• **WHAT TO PRODUCE**
Select and reproduce each line of the listing below that bears the string "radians".

• **RECORDED DATA**

┄┄┄┄┄┄┄┄┄┄┄┄┄┄┄┄┄┄┄┄

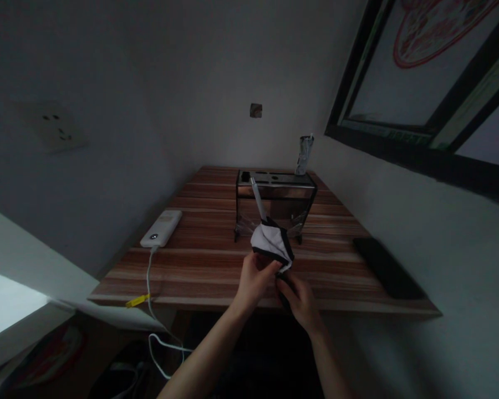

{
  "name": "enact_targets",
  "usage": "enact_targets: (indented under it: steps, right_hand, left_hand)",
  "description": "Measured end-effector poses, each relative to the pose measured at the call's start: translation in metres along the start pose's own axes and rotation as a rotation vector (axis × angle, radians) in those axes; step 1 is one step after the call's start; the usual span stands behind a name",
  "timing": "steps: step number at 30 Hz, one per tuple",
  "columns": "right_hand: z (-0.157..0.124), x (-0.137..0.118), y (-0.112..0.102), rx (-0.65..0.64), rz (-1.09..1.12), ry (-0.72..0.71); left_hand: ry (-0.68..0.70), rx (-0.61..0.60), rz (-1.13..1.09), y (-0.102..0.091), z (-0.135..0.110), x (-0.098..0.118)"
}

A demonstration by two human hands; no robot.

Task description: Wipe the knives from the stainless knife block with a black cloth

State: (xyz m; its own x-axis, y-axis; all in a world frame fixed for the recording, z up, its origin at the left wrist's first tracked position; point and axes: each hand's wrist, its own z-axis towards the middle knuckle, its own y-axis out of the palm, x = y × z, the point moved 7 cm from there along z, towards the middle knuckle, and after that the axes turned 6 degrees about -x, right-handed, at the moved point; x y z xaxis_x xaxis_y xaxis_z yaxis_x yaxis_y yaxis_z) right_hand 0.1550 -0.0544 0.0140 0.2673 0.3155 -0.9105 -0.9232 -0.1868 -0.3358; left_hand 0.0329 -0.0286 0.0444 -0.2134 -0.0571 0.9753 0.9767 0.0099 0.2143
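— Since both hands meet at the white, black-edged cloth [268, 238], what step is this?

— I'd judge it as working the cloth along the slim, pale shaft [258, 199] that sticks up out of it, perhaps wiping it. The bundle is above the near part of the wood-grain table [203, 266], in front of the slotted knife rack [291, 191].

— And the grip?

— The left hand [255, 280] has a narrow pinch on the cloth's lower edge, thumb against fingers. The right hand [301, 299] is curled round a dark handle [283, 300] just below. Whether handle and shaft are one piece I can't tell; the cloth hides the join.

— What does the next move call for?

— A steady right hand, I'd say, and a light left one, with fingers clear of any edge.
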Motion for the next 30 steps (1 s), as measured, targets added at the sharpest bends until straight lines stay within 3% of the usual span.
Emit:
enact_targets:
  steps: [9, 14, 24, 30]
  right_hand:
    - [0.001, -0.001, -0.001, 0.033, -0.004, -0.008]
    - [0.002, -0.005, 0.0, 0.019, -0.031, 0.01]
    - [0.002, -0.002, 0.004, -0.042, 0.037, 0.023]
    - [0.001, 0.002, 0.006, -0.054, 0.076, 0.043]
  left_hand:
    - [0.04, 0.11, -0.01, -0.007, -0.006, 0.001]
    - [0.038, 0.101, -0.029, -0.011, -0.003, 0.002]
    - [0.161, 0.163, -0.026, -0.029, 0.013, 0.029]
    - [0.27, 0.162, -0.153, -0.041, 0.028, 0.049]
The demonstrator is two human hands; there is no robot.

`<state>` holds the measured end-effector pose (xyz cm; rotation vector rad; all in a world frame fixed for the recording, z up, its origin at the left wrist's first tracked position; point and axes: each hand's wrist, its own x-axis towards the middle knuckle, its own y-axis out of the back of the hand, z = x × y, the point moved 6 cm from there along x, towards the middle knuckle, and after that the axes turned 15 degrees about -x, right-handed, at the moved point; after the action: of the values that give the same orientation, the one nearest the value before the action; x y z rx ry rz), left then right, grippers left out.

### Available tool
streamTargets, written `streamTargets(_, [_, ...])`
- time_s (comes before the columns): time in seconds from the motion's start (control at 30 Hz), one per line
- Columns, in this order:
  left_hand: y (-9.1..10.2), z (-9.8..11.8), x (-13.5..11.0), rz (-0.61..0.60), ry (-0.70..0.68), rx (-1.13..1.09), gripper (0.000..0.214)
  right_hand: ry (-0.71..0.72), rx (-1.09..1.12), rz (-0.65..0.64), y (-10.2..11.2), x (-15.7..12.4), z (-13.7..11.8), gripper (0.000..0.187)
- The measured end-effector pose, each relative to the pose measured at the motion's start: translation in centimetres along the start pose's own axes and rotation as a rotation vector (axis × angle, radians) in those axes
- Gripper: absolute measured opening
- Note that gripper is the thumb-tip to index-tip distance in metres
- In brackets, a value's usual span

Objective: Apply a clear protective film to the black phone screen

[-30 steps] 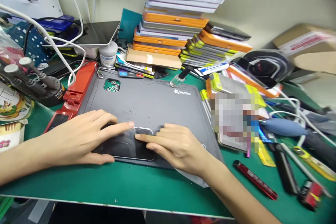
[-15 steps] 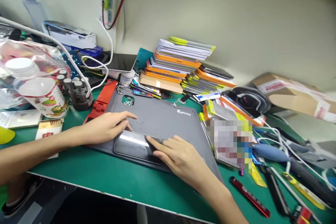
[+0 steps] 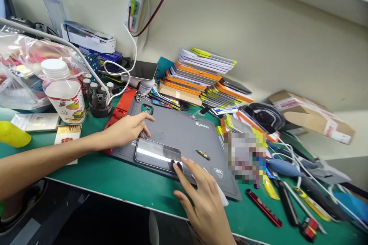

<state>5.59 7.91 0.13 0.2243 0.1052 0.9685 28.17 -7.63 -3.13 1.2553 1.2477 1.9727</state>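
A dark phone [image 3: 158, 155] lies flat, glass side up, near the front of the grey work mat [image 3: 175, 126], with a bright reflection across it. My right hand [image 3: 199, 191] reaches over its right end, fingers apart, the index fingertip on or just above the glass. Partly under that hand is a white sheet [image 3: 220, 191]. My left hand [image 3: 138, 127] hovers above the mat just beyond the phone's left end, fingers loosely spread and holding nothing. A small brass-coloured bit [image 3: 202, 155] rests on the mat to the right of the phone.
Stacked phone screens [image 3: 198, 72] stand at the back. To the left are a lidded plastic jar [image 3: 64, 92] and a screwdriver stand [image 3: 99, 101]. Right of the mat lie a red pen-like tool [image 3: 263, 207], cables and a yellow cutter [image 3: 312, 203]. A cardboard box [image 3: 313, 113] sits behind.
My right hand has slid to the right end of the phone and its fingers have opened out. The brass-coloured bit and white sheet now show. The camera view has shifted.
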Motion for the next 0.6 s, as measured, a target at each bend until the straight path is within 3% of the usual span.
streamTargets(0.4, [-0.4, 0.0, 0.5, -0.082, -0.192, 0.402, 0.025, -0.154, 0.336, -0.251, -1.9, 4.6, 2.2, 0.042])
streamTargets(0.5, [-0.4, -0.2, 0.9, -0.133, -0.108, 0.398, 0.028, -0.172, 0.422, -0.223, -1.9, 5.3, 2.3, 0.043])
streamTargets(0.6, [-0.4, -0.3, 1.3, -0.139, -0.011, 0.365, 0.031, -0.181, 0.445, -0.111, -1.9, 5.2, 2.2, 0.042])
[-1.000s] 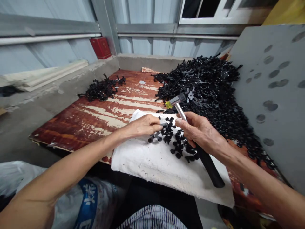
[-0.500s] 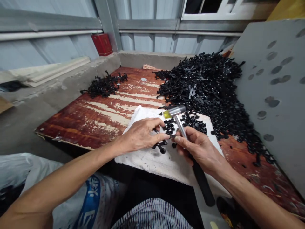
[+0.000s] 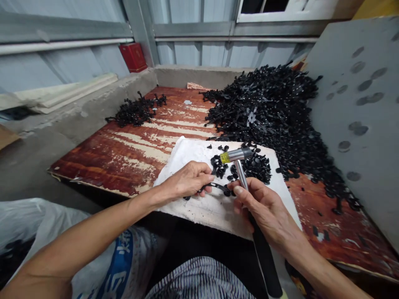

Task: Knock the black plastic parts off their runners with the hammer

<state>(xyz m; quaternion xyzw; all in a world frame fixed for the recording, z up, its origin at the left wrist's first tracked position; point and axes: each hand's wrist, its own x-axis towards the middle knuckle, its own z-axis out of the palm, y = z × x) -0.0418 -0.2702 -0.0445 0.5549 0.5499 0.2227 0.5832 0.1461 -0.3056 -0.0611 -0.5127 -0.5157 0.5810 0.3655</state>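
Clamped round a hammer (image 3: 241, 174), our right hand (image 3: 264, 211) wants the black plastic runner (image 3: 218, 187) pinched steady by our left hand (image 3: 187, 182).

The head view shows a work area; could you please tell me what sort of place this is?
Probably a small workshop for moulded parts: a large heap of black plastic pieces, a hammer over a white cloth, and a worn red plywood board as bench.
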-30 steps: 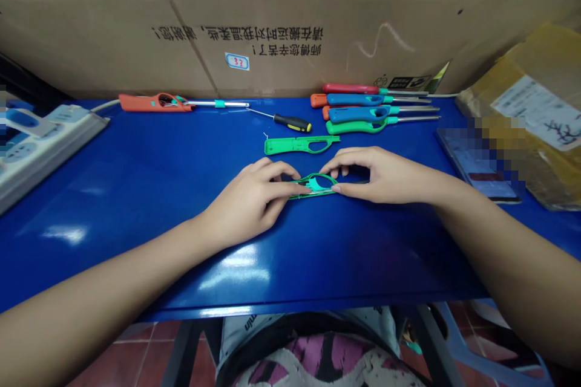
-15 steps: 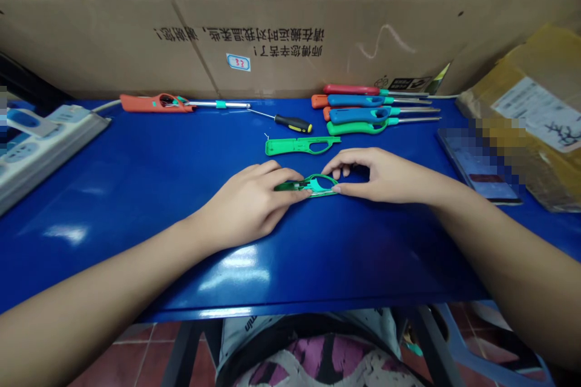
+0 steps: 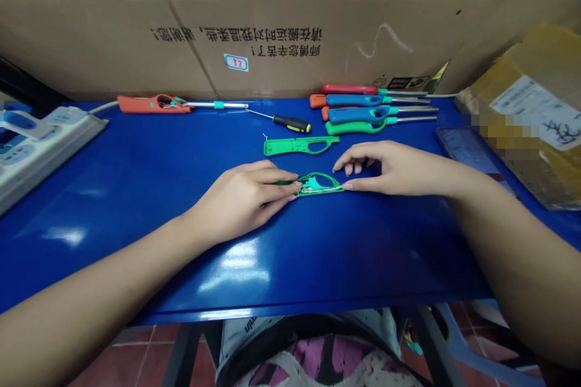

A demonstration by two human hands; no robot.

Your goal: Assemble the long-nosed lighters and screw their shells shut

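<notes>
A green plastic lighter half-shell [image 3: 318, 184] with its inner parts showing lies on the blue table [image 3: 136, 193] between my hands. My left hand [image 3: 245, 196] pinches its left end, fingers closed over it. My right hand [image 3: 390, 168] touches its right end with the thumb tip, the other fingers curled loosely above. A second green half-shell [image 3: 299, 145] lies just behind, with nothing touching it.
At the back lie an orange long-nosed lighter [image 3: 154, 103], a black-handled screwdriver [image 3: 290, 123] and a stack of several blue, red and green lighters [image 3: 363, 110]. A power strip [image 3: 36, 139] is at the left, a dark phone [image 3: 467, 148] and a yellow parcel [image 3: 531, 109] at the right. Cardboard boxes [image 3: 272, 18] wall the back.
My right hand has shifted slightly right and loosened off the green shell, only its thumb still touching. My left hand's fingers have flattened over the shell's left end.
</notes>
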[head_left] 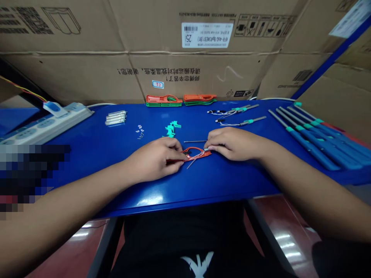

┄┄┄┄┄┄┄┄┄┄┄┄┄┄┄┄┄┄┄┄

• **ANSWER**
  "description": "Measured end-effector poses, each relative to the pose measured at the call's start: translation in metres along the start pose's own axes and rotation as a rotation vector (axis × angle, radians) in those axes; step 1 is one step after the call's start; the usual span stands behind a name",
- The measured end-effector pose, each relative to the pose measured at the motion's start: translation in centimetres along the start pose's own axes and rotation as a rotation vector (axis × angle, radians) in those axes

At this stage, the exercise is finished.